▶ THE PROBLEM: Return the lines below in which the string "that" occurs.
=-=-=
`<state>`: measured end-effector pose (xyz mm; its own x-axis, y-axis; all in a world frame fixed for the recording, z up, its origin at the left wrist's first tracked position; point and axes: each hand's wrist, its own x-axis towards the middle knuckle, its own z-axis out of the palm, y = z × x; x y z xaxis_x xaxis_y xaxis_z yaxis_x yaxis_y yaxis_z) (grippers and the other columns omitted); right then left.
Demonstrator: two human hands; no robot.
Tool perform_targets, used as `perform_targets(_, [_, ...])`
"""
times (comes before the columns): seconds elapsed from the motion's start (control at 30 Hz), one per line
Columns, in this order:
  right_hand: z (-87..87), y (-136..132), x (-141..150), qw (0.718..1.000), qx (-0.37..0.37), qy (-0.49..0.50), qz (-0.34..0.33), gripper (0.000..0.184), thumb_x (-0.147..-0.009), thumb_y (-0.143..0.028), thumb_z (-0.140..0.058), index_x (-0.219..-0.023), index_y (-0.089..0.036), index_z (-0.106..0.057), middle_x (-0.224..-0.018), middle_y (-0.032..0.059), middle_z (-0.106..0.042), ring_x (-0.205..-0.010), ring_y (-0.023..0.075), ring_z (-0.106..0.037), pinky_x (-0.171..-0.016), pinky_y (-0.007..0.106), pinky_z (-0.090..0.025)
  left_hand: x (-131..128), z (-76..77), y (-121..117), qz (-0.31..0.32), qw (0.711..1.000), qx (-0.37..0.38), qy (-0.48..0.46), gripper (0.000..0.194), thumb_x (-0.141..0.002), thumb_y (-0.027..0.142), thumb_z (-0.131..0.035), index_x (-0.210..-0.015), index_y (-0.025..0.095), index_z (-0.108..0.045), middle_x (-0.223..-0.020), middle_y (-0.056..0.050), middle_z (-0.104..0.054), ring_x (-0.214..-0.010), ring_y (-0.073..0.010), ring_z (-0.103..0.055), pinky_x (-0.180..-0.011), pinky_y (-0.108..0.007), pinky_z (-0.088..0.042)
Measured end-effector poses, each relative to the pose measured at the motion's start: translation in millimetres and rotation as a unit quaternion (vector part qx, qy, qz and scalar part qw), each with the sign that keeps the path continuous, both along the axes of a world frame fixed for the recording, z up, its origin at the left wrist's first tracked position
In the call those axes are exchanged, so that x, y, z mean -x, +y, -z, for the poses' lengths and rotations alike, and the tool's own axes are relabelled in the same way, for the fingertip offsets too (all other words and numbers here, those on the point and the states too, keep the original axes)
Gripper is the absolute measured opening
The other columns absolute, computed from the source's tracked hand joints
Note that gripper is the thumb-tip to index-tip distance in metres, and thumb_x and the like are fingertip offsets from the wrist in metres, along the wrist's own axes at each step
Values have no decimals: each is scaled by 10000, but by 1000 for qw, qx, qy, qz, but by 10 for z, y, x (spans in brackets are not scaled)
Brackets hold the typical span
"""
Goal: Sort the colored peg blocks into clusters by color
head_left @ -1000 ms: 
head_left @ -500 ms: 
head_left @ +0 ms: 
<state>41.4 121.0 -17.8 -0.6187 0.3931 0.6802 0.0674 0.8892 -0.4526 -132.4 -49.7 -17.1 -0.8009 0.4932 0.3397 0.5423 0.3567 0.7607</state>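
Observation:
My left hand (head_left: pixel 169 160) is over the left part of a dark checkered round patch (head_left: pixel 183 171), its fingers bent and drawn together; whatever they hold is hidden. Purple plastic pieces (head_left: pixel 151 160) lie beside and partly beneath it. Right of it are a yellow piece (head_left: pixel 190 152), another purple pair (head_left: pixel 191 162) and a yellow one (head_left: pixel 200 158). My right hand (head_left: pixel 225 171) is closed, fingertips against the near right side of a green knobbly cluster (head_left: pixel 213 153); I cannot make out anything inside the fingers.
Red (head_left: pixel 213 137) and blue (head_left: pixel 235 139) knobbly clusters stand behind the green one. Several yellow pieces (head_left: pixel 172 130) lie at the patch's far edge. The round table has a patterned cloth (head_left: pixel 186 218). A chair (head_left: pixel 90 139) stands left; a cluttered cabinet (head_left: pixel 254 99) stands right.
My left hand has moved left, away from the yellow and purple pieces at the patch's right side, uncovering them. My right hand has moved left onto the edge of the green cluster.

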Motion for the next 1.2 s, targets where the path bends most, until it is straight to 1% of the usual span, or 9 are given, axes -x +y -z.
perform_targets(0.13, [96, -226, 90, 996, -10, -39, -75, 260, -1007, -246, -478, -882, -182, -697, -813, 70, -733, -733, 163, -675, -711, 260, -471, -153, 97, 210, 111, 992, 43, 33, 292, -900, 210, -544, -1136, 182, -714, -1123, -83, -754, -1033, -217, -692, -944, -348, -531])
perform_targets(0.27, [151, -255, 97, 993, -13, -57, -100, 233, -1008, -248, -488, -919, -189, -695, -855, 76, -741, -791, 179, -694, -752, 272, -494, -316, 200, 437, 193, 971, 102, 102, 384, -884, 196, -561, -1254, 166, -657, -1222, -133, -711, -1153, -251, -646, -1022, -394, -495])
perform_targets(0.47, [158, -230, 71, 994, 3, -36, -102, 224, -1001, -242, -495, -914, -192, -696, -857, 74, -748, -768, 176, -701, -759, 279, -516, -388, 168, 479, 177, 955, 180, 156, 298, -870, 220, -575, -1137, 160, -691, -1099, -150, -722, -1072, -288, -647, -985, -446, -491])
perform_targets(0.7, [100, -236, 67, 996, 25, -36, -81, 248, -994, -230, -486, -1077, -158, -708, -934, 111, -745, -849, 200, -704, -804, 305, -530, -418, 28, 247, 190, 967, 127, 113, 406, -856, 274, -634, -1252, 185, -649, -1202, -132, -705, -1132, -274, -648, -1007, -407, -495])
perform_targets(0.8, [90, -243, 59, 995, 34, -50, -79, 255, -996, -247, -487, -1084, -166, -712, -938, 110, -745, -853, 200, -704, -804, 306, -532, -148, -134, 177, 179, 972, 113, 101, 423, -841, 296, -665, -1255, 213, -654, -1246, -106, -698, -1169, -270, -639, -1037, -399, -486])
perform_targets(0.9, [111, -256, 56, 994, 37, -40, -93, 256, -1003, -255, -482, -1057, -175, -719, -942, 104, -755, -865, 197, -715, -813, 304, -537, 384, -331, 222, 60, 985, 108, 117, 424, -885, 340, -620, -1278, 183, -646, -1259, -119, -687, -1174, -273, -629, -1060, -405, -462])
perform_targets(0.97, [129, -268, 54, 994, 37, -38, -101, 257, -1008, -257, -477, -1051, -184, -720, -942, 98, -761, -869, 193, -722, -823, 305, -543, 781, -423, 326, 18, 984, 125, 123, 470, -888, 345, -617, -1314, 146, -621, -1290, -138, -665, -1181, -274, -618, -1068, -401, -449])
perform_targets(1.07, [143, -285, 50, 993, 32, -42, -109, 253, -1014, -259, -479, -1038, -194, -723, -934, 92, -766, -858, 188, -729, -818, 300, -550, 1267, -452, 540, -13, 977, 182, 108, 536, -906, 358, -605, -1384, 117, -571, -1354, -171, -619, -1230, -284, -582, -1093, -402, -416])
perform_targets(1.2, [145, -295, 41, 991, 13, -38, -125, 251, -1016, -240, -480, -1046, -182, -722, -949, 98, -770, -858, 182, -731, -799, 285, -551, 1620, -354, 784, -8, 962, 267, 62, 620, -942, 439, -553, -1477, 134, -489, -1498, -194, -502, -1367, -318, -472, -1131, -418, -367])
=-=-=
▶ EXERCISE RESULT:
Measured end-effector poses, each relative to the pose measured at the motion's start: translation in millimetres and rotation as a unit quaternion (vector part qx, qy, qz and scalar part qw), each with the sign that keeps the path continuous, both along the axes of a world frame fixed for the recording, z up, its origin at the left wrist's first tracked position
In the call those axes are exchanged, so that x, y, z mean -x, +y, -z, for the poses' lengths and rotations alike, and the tool's own axes are relabelled in the same way, for the fingertip offsets too (all other words and numbers here, those on the point and the states too, keep the original axes)
Note that gripper is the thumb-tip to index-tip distance in metres, and thumb_x and the like are fingertip offsets from the wrist in metres, along the wrist's own axes at each step

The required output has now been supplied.